* _TRY IT_
Check the lines of the listing below for the word "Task", and state only how many have it.

* _RECORDS PROVIDED_
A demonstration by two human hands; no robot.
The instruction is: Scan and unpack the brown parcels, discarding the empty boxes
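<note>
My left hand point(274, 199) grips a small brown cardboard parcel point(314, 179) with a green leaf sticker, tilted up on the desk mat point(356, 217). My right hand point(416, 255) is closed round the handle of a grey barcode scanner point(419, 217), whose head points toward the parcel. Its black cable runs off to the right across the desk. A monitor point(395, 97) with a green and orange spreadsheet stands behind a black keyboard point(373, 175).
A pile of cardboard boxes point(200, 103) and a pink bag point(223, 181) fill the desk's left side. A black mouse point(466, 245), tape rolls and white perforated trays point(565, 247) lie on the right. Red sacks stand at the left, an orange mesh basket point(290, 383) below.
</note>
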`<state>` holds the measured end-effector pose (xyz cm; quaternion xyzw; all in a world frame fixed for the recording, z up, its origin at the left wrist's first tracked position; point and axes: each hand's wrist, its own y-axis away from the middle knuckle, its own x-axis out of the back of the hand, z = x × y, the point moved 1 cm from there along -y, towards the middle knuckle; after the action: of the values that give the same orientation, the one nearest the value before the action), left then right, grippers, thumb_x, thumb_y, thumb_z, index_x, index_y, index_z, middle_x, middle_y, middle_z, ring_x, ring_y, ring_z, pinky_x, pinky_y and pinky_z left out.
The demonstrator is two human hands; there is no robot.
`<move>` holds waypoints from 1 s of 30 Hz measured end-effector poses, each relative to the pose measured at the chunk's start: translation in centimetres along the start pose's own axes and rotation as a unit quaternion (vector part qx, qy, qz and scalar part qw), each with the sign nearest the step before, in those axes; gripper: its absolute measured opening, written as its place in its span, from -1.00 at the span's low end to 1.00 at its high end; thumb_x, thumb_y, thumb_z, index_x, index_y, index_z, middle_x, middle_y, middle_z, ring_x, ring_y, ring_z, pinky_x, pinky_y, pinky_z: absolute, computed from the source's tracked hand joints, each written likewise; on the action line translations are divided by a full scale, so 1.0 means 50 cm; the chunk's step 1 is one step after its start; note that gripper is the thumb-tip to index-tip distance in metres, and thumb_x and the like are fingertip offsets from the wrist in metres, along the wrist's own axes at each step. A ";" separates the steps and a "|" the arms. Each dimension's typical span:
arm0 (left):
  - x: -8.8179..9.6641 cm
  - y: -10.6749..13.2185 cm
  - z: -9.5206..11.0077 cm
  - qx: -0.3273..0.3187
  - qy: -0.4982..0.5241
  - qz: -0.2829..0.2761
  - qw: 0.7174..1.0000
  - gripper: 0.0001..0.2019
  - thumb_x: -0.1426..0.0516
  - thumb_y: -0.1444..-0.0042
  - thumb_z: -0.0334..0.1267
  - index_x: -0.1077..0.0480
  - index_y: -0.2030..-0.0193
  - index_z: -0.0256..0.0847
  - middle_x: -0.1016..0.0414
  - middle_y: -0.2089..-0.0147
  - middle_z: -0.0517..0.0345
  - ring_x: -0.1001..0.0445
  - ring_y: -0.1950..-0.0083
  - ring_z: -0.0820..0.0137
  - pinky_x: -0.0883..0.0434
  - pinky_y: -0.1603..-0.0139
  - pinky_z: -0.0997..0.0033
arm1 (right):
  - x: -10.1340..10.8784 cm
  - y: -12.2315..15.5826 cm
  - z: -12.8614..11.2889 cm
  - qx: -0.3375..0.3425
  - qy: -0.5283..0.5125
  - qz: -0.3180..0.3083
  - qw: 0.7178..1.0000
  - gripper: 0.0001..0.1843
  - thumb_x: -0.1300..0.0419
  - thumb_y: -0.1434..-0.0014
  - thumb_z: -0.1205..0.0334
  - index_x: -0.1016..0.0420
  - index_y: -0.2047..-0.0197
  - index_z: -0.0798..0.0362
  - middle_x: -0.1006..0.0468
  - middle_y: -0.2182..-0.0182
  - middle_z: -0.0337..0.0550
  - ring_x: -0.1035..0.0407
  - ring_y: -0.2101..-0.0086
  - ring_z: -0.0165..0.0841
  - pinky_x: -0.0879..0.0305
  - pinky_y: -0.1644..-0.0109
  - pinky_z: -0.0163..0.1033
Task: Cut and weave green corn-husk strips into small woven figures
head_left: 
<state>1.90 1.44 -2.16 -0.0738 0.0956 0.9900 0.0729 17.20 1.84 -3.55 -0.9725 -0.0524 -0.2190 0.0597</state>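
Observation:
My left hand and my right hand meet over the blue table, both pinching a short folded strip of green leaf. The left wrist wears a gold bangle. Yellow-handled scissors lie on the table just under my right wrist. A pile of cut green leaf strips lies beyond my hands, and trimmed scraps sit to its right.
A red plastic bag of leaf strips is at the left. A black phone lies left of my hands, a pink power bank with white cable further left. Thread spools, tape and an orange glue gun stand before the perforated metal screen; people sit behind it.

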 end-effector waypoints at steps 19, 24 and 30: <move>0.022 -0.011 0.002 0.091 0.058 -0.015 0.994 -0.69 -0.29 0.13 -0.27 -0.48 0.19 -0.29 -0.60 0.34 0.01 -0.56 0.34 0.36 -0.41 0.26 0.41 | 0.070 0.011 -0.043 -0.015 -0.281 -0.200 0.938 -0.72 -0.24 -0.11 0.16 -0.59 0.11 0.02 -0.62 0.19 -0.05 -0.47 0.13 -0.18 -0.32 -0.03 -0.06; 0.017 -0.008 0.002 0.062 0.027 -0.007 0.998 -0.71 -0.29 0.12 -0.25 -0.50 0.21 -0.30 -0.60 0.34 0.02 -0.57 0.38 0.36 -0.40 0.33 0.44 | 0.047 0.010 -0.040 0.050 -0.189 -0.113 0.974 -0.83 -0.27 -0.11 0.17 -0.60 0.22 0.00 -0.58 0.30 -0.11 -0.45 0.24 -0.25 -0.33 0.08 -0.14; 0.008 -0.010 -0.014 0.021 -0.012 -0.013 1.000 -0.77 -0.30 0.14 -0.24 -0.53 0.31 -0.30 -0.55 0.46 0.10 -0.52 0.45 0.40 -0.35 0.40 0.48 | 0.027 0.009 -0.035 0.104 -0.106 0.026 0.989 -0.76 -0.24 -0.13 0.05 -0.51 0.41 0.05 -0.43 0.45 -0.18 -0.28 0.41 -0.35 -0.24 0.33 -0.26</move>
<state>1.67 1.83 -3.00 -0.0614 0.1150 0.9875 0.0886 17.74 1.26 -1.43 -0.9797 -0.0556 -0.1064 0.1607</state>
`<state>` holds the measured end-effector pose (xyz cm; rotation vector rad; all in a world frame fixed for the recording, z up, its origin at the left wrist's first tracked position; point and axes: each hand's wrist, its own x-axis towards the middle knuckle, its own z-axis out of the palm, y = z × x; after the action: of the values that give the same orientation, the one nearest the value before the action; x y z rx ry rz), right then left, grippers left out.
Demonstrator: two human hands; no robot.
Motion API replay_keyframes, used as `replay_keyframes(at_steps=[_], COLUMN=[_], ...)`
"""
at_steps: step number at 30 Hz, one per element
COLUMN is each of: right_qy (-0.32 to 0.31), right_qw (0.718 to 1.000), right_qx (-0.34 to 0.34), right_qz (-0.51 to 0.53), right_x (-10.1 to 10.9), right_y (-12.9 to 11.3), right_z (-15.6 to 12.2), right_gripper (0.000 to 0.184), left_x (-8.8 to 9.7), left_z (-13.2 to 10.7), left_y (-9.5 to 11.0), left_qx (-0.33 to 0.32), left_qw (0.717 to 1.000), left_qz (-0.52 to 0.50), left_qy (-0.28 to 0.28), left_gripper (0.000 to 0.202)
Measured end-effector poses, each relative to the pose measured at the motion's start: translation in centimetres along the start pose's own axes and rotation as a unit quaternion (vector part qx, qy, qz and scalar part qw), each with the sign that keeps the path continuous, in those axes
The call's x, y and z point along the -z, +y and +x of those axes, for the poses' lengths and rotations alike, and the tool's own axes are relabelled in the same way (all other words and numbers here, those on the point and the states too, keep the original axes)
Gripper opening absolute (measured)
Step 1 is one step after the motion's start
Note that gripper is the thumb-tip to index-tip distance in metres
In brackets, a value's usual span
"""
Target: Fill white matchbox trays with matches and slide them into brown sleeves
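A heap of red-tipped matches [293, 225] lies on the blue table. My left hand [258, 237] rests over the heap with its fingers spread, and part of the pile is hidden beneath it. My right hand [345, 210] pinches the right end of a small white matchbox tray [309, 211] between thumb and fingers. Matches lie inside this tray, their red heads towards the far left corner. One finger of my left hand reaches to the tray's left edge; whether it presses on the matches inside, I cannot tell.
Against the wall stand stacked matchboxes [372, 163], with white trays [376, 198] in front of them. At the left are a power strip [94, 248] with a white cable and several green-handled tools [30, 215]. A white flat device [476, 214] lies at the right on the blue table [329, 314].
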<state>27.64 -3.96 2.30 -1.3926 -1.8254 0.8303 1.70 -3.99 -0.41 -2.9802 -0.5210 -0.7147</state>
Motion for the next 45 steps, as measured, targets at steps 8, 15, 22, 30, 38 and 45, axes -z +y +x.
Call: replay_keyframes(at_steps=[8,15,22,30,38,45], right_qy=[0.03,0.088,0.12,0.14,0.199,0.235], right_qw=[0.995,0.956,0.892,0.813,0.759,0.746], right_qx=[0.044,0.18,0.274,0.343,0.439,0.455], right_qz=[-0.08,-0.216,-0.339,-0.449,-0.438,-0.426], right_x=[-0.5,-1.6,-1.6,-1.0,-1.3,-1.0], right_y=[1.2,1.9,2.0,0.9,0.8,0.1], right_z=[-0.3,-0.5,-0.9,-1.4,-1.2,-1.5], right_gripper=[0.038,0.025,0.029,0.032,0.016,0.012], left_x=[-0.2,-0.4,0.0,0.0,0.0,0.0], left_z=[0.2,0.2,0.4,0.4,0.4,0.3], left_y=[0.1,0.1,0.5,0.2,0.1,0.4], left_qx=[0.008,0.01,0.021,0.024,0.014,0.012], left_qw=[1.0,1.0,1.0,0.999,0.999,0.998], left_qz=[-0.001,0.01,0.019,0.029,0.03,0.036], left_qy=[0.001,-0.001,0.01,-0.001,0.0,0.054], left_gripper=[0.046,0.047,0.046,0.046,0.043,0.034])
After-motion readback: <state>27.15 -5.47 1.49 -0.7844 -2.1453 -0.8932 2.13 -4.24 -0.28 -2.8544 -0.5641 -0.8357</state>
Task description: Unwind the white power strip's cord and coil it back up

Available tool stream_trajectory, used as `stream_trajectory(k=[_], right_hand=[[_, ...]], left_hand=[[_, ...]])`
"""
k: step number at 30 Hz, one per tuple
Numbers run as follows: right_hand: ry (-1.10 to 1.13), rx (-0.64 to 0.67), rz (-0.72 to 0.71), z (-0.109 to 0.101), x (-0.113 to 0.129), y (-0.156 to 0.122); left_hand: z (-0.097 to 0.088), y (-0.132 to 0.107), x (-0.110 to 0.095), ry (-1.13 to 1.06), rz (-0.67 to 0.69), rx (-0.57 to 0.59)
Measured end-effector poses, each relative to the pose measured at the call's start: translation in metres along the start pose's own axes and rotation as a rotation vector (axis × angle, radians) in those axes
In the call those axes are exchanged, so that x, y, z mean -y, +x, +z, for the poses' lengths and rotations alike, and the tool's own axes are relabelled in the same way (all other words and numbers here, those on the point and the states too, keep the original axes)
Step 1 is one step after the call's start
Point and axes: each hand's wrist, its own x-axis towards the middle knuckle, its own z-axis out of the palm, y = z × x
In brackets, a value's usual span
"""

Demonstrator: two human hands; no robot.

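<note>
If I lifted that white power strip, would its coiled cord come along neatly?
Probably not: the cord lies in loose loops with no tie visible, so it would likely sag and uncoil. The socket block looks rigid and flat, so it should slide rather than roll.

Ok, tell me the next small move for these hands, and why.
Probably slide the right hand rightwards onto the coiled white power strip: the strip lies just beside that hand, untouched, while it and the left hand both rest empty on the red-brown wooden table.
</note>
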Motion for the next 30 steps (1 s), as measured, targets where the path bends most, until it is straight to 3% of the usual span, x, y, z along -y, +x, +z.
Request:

* _THE ANSWER_
2